Les bénéfices écologiques obtenus par la baisse des trajets domicile-bureau sont partiellement effacés par d'autres phénomènes.

En réduisant les trajets domicile-bureau et la consommation d’énergie des locaux d’entreprises, chauffage et éclairage, le travail à la maison, de plus en plus pratiqué depuis le début de la pandémie de coronavirus, semble bénéfique pour l’environnement. Des bénéfices qu’il faut néanmoins nuancer selon une étude de l’agence de la transition écologique (Ademe), publiée mardi 22 septembre. Celle-ci constate que plusieurs phénomènes minorent l’effet positif pour l’environnement de 31%.

Le télétravail permet une économie de 271 kg de CO2 chaque année pour un jour de télétravail hebdomadaire.
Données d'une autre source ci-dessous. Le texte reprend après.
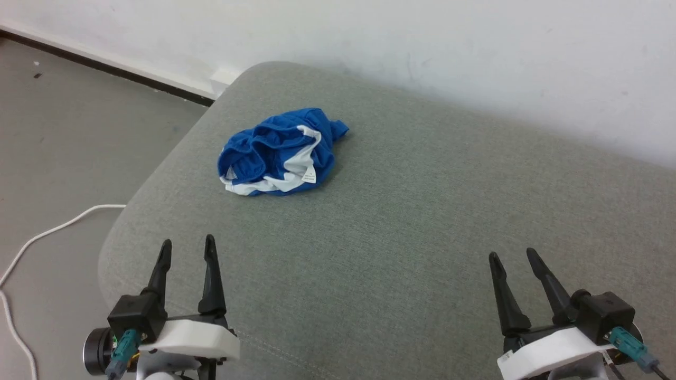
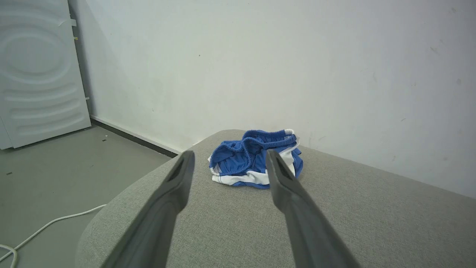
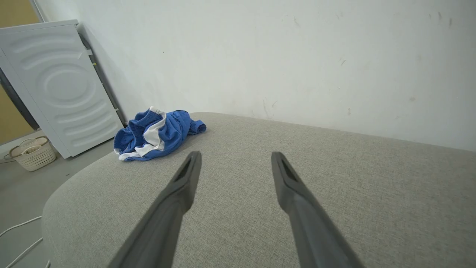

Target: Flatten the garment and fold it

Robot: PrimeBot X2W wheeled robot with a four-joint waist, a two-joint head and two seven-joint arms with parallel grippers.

Il permet de réaliser des économies sur les trajets domicile-bureau et peut réduire les embouteillages aux heures de pointe. Mais pour beaucoup de travailleurs, aller au travail était aussi l’occasion de faire des courses ou de déposer les enfants à l’école. Le télétravail ne supprime pas ces trajets. Et si la voiture personnelle n’est pas utilisée pour se rendre au travail, elle peut servir à un autre membre du foyer pour faire un trajet qui aurait été réalisé en transport en commun.

Par ailleurs, la consommation d’énergie au domicile augmente durant une journée de télétravail, particulièrement pour les télétravailleurs qui ont recours à des appels en visioconférence. Or, les réunions en présentiel devraient diminuer de 60% en 2020, et encore de 25 % en 2024 selon l’Ademe.